TASK TO CARRY OUT
Reproduce every line of the listing exactly.

(Beginning of DATA SEGMENT)

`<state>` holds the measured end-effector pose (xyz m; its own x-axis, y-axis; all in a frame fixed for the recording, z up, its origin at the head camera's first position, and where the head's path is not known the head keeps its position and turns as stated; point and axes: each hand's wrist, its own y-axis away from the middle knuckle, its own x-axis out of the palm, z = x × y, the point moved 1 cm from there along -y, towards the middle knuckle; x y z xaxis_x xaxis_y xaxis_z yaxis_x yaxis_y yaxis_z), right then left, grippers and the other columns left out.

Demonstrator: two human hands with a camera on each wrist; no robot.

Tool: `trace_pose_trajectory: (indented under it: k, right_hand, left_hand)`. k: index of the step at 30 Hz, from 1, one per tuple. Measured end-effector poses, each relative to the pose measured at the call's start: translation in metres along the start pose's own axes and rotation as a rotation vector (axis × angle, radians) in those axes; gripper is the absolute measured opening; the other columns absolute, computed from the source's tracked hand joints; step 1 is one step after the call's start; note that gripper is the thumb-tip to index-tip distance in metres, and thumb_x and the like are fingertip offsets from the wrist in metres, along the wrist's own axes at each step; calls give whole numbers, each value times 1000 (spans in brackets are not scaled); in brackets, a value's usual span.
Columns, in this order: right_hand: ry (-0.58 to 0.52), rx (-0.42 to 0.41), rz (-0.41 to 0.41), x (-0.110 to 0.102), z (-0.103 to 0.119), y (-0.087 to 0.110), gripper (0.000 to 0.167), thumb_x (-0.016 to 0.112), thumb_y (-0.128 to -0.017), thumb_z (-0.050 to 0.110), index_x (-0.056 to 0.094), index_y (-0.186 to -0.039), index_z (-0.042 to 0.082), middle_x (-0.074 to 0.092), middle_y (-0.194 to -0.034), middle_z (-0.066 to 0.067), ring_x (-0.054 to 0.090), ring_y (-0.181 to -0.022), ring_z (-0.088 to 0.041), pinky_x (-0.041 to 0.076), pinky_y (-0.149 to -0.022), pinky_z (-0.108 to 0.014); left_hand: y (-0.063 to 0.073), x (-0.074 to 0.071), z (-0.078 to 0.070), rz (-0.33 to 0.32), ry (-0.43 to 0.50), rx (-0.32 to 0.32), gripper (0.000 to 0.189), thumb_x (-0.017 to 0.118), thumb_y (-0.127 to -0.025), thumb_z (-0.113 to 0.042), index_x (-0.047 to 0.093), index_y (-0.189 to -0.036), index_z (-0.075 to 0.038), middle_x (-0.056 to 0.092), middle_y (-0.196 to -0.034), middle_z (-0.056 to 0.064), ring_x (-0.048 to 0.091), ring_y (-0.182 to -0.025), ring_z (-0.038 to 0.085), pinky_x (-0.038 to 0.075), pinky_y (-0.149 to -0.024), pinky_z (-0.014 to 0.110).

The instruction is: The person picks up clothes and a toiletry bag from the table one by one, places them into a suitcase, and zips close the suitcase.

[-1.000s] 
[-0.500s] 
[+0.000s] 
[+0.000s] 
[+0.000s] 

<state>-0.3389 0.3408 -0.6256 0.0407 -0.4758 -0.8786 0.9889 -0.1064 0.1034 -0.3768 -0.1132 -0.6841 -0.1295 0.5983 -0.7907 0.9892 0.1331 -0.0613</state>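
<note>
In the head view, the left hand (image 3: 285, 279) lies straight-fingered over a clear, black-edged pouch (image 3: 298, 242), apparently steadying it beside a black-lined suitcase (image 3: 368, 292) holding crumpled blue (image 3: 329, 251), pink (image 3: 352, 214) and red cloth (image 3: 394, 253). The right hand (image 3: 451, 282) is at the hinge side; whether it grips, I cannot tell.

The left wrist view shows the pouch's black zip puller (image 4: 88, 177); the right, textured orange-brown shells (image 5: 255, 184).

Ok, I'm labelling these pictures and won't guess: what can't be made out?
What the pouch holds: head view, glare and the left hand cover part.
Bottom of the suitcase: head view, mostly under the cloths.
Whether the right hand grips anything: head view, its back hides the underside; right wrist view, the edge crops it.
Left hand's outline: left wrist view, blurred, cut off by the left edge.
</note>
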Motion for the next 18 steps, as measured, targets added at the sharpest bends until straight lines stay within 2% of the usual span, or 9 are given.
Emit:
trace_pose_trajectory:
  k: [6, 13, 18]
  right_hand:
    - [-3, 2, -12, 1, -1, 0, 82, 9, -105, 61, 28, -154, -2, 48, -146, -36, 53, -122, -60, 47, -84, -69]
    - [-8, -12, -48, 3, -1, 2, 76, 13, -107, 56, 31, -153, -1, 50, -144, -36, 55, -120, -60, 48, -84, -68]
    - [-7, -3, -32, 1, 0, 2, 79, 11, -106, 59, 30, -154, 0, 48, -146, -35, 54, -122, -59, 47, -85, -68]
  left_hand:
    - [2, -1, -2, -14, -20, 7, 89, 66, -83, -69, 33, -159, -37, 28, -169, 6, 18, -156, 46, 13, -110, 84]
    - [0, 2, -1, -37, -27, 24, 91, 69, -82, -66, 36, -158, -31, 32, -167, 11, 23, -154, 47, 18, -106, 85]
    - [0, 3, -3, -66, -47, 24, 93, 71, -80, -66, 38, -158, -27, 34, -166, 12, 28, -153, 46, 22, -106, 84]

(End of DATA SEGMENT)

EXERCISE RESPONSE
`<state>` holds the measured end-effector pose (xyz m; its own x-axis, y-axis; all in a frame fixed for the recording, z up, its origin at the head camera's first position, and where the head's path is not known the head keeps its position and turns as stated; point and axes: each hand's wrist, its own y-axis away from the middle knuckle, its own x-axis out of the palm, z = x × y, the point moved 1 cm from there along -y, towards the middle knuckle; x y z xaxis_x xaxis_y xaxis_z yaxis_x yaxis_y yaxis_z), right then left, grippers and the other columns left out.

Demonstrator: two human hands with a camera on each wrist; no robot.

Tool: `trace_pose_trajectory: (indented under it: k, right_hand, left_hand)`. k: index of the step at 30 Hz, from 1, one per tuple. Measured end-effector poses, each relative to the pose measured at the call's start: translation in metres along the start pose's own axes and rotation as a rotation vector (axis × angle, radians) in those axes; gripper is the absolute measured opening; the other columns absolute, computed from the source's tracked hand joints; step 1 is one step after the call's start; note that gripper is the thumb-tip to index-tip distance in metres, and thumb_x and the like are fingertip offsets from the wrist in metres, along the wrist's own axes at each step; calls give whole numbers, each value times 1000 (spans in brackets are not scaled); in brackets, a value's usual span.
Columns, in this order: right_hand: ry (-0.58 to 0.52), rx (-0.42 to 0.41), rz (-0.41 to 0.41), x (-0.110 to 0.102), z (-0.103 to 0.119), y (-0.087 to 0.110), gripper (0.000 to 0.167), thumb_x (-0.016 to 0.112), thumb_y (-0.128 to -0.017), thumb_z (-0.050 to 0.110), index_x (-0.056 to 0.094), index_y (-0.186 to -0.039), index_z (-0.042 to 0.082), middle_x (-0.074 to 0.092), middle_y (-0.194 to -0.034), middle_z (-0.066 to 0.067), ring_x (-0.054 to 0.090), ring_y (-0.181 to -0.022), ring_z (-0.088 to 0.041), pinky_x (-0.041 to 0.076), pinky_y (-0.149 to -0.022), pinky_z (-0.108 to 0.014); left_hand: y (-0.063 to 0.073), x (-0.074 to 0.071), z (-0.078 to 0.070), rz (-0.33 to 0.32), ry (-0.43 to 0.50), rx (-0.32 to 0.32), gripper (0.000 to 0.189), thumb_x (-0.017 to 0.118), thumb_y (-0.127 to -0.025), thumb_z (-0.113 to 0.042), index_x (-0.047 to 0.093), index_y (-0.189 to -0.036), index_z (-0.075 to 0.038), middle_x (-0.056 to 0.092), middle_y (-0.196 to -0.034), middle_z (-0.056 to 0.064), ring_x (-0.048 to 0.091), ring_y (-0.182 to -0.025), ring_z (-0.038 to 0.085), pinky_x (-0.038 to 0.075), pinky_y (-0.149 to -0.024), pinky_z (-0.014 to 0.110).

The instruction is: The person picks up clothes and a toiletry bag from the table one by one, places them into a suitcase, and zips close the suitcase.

[-1.000s] 
[-0.500s] 
[+0.000s] 
[+0.000s] 
[+0.000s] 

<state>-0.3389 0.3408 -0.6256 0.0407 -0.4758 -0.8786 0.9889 -0.1064 0.1034 -0.3768 -0.1132 -0.6841 -0.1295 0.5983 -0.7907 0.9892 0.1331 -0.0613</state>
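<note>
In the head view, the left hand (image 3: 285, 279) lies straight-fingered over a clear, black-edged pouch (image 3: 298, 242), apparently steadying it beside a black-lined suitcase (image 3: 368, 292) holding crumpled blue (image 3: 329, 251), pink (image 3: 352, 214) and red cloth (image 3: 394, 253). The right hand (image 3: 451, 282) is at the hinge side; whether it grips, I cannot tell.

The left wrist view shows the pouch's black zip puller (image 4: 88, 177); the right, textured orange-brown shells (image 5: 255, 184).

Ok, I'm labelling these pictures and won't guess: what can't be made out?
What the pouch holds: head view, glare and the left hand cover part.
Bottom of the suitcase: head view, mostly under the cloths.
Whether the right hand grips anything: head view, its back hides the underside; right wrist view, the edge crops it.
Left hand's outline: left wrist view, blurred, cut off by the left edge.
</note>
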Motion for the next 18 steps, as measured, targets added at the sharpest bends until straight lines stay within 2% of the usual span, or 9 are given.
Emit:
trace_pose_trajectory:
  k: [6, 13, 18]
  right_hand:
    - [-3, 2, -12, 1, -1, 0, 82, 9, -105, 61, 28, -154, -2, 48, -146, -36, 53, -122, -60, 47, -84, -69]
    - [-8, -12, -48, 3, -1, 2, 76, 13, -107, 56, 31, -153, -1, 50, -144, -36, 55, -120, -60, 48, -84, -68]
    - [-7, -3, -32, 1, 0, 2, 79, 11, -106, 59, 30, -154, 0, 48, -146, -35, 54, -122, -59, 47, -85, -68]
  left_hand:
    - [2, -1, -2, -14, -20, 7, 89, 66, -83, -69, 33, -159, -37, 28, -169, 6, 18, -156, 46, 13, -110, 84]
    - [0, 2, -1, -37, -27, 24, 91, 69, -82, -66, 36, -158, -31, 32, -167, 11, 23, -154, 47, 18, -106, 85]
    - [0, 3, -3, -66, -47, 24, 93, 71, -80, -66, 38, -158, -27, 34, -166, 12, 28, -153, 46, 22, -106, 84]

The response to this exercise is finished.